** How to complete this task **
Copy out the entries below exactly as they stand, but only from the line containing "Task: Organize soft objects" through the line containing "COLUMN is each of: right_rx".

** Data to use **
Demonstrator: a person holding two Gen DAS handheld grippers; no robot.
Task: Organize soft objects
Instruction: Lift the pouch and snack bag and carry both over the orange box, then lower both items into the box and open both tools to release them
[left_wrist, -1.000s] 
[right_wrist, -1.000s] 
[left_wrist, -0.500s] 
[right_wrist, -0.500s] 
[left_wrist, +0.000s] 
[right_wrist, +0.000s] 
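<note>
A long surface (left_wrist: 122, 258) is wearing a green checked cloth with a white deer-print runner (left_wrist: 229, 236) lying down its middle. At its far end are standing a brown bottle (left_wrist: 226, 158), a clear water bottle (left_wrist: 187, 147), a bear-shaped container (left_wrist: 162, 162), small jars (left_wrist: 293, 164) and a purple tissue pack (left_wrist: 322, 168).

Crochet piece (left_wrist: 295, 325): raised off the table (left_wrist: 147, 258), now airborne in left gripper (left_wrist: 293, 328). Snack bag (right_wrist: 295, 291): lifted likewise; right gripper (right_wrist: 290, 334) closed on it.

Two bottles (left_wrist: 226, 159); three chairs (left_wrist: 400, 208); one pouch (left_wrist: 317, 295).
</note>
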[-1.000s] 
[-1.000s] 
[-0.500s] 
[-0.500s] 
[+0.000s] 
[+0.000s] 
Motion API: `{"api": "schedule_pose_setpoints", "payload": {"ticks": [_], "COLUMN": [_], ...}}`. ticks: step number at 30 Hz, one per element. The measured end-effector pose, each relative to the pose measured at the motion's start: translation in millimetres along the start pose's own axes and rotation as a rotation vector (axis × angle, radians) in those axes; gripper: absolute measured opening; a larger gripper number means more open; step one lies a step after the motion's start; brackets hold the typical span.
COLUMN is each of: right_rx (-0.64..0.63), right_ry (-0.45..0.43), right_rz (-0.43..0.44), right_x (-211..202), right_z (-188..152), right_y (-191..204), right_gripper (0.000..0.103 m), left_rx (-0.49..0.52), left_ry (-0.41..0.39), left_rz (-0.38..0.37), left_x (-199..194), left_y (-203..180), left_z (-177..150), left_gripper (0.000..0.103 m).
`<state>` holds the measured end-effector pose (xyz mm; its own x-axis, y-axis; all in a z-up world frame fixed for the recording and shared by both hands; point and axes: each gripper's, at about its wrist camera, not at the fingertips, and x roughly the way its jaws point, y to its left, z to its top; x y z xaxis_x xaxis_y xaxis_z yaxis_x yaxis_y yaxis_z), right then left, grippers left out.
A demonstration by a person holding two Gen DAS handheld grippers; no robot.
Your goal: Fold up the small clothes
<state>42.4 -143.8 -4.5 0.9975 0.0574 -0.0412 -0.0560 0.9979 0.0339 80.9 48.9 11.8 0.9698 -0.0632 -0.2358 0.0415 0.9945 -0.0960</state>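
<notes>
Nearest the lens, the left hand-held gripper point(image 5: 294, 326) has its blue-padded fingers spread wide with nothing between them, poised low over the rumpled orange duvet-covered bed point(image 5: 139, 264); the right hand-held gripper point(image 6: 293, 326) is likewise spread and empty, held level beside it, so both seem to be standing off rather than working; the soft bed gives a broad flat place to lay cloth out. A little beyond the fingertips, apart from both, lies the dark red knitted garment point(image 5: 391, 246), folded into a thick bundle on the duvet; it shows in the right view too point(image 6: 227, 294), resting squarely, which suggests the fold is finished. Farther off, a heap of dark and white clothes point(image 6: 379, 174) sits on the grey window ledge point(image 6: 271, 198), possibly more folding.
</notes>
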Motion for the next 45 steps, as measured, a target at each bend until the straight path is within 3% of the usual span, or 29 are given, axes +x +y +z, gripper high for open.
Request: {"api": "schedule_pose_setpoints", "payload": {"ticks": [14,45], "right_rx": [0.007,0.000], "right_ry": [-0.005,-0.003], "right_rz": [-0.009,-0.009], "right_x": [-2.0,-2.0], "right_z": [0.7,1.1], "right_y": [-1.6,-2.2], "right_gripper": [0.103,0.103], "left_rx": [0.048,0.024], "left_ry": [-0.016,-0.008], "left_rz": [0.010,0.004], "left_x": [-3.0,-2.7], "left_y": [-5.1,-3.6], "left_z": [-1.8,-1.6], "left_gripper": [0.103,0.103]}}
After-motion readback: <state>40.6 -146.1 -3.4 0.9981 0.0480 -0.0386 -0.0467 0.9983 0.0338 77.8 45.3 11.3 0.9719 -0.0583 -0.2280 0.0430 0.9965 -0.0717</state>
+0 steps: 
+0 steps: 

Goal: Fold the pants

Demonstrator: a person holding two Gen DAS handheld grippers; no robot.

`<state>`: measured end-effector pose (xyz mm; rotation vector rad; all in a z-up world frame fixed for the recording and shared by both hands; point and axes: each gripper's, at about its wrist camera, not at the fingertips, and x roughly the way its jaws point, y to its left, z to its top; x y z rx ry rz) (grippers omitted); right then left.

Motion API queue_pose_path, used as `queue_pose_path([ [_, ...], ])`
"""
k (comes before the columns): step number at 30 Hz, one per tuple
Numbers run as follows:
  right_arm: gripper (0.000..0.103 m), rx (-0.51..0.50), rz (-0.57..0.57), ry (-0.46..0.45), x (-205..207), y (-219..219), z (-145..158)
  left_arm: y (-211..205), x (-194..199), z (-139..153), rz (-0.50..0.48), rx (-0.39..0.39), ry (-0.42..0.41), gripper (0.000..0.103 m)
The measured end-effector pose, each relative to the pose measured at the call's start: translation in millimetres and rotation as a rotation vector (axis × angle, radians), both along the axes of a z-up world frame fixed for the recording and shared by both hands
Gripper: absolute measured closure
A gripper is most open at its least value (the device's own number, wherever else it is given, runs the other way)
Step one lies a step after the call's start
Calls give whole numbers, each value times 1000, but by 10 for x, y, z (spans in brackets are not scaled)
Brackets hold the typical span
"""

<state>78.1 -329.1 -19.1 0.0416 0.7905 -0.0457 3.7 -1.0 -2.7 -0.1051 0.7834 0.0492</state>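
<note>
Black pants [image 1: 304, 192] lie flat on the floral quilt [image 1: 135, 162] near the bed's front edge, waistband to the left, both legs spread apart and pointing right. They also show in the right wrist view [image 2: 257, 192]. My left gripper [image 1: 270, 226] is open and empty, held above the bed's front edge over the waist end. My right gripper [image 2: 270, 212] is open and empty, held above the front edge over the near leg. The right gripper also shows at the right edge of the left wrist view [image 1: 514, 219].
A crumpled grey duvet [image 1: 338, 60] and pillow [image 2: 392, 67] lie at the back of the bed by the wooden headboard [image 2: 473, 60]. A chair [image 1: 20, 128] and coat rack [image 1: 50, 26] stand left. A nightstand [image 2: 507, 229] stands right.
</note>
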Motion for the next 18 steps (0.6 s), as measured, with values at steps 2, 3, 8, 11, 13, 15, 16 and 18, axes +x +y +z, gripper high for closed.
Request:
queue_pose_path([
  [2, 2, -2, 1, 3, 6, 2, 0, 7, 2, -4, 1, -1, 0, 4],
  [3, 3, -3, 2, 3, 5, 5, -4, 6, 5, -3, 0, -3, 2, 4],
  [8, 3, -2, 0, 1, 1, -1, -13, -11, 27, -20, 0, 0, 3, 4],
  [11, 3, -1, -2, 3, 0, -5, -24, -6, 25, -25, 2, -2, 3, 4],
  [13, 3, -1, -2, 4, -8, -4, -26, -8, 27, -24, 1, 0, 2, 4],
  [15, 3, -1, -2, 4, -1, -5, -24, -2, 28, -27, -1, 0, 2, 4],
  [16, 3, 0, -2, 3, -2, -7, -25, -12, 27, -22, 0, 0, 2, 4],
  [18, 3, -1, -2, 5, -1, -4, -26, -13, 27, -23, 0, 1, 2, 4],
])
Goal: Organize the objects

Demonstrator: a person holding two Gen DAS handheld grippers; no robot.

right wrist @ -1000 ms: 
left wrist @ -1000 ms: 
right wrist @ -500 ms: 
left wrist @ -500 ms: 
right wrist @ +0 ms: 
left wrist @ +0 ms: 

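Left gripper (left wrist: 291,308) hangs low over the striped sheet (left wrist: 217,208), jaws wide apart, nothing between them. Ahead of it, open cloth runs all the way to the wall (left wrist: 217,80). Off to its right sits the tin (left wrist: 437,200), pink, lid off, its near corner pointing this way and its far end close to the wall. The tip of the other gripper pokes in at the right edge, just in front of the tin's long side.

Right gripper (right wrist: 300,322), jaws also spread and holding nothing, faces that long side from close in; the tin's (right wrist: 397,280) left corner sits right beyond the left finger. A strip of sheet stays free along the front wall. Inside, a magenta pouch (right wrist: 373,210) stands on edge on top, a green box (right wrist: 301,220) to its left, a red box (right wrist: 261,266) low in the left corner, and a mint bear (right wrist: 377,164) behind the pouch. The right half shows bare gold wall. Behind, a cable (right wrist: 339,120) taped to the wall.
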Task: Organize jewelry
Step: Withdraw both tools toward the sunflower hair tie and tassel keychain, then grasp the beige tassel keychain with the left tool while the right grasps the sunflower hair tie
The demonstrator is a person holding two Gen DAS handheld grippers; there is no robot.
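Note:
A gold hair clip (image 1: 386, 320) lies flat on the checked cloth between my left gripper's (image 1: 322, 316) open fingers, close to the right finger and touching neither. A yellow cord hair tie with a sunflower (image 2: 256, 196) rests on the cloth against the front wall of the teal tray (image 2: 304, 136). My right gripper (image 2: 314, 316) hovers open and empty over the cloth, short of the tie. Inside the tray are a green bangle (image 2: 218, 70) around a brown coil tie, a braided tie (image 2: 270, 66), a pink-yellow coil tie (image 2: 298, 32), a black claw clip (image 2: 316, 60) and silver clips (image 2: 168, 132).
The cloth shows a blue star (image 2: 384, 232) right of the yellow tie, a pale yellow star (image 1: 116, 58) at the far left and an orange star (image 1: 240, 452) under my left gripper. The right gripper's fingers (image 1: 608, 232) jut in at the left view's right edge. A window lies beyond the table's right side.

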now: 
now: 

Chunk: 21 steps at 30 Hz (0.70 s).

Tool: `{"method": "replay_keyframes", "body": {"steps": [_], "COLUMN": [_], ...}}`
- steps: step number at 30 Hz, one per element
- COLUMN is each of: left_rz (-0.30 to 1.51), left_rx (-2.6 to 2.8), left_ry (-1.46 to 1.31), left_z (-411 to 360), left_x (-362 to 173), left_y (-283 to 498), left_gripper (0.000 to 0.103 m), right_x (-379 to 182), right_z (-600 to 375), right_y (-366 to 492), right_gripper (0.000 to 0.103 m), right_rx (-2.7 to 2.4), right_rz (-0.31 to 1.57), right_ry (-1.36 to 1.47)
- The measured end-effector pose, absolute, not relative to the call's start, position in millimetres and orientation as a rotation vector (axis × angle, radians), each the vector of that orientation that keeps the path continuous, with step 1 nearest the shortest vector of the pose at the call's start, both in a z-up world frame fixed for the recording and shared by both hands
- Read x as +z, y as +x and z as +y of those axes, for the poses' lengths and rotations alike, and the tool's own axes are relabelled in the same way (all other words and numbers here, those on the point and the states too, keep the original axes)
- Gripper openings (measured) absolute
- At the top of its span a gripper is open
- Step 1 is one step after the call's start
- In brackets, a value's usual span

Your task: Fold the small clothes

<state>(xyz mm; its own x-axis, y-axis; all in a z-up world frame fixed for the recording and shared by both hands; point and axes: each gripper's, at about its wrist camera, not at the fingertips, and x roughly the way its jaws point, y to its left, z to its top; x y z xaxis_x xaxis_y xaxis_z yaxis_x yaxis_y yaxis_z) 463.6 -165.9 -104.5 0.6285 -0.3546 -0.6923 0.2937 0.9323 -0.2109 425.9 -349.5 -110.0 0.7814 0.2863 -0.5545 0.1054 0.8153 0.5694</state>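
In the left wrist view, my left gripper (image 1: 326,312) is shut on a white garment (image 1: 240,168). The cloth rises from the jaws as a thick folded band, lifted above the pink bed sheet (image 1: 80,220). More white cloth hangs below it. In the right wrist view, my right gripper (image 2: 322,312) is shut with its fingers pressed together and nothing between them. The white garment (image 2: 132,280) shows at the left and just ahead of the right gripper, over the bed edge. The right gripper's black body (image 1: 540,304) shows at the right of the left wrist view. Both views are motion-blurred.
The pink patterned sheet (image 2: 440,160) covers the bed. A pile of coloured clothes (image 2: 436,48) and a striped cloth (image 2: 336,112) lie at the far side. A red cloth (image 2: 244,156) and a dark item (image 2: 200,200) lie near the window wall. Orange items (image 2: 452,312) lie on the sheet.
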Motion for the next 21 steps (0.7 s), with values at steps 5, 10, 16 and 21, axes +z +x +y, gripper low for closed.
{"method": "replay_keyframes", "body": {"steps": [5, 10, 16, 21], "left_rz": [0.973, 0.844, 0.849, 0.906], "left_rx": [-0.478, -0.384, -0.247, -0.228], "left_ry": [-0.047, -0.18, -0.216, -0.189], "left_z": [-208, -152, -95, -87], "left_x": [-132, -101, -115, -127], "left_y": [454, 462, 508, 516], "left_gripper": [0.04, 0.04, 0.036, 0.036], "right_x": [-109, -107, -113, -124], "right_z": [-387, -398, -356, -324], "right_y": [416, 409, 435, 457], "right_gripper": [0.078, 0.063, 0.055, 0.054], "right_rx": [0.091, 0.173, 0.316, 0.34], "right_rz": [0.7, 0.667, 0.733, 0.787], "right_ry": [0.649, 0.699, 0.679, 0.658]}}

** Completed exercise **
Task: Organize soft objects
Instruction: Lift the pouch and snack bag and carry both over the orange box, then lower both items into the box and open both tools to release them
[left_wrist, -1.000s] 
[right_wrist, -1.000s] 
[left_wrist, -0.500s] 
[right_wrist, -0.500s] 
[left_wrist, +0.000s] 
[right_wrist, +0.000s] 
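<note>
A long surface (left_wrist: 122, 258) is wearing a green checked cloth with a white deer-print runner (left_wrist: 229, 236) lying down its middle. At its far end are standing a brown bottle (left_wrist: 226, 158), a clear water bottle (left_wrist: 187, 147), a bear-shaped container (left_wrist: 162, 162), small jars (left_wrist: 293, 164) and a purple tissue pack (left_wrist: 322, 168).

Crochet piece (left_wrist: 295, 325): raised off the table (left_wrist: 147, 258), now airborne in left gripper (left_wrist: 293, 328). Snack bag (right_wrist: 295, 291): lifted likewise; right gripper (right_wrist: 290, 334) closed on it.

Two bottles (left_wrist: 226, 159); three chairs (left_wrist: 400, 208); one pouch (left_wrist: 317, 295).
</note>
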[-1.000s] 
[-1.000s] 
[-0.500s] 
[-0.500s] 
[+0.000s] 
[+0.000s] 
Motion API: `{"api": "schedule_pose_setpoints", "payload": {"ticks": [_], "COLUMN": [_], ...}}`. ticks: step number at 30 Hz, one per element. The measured end-effector pose, each relative to the pose measured at the motion's start: translation in millimetres along the start pose's own axes and rotation as a rotation vector (axis × angle, radians) in those axes; gripper: absolute measured opening; a larger gripper number means more open; step one lies a step after the motion's start; brackets hold the typical span.
COLUMN is each of: right_rx (-0.64..0.63), right_ry (-0.45..0.43), right_rz (-0.43..0.44), right_x (-211..202), right_z (-188..152), right_y (-191..204), right_gripper (0.000..0.103 m), left_rx (-0.49..0.52), left_ry (-0.41..0.39), left_rz (-0.38..0.37), left_x (-199..194), left_y (-203..180), left_z (-177..150), left_gripper (0.000..0.103 m).

The work on this exercise is done.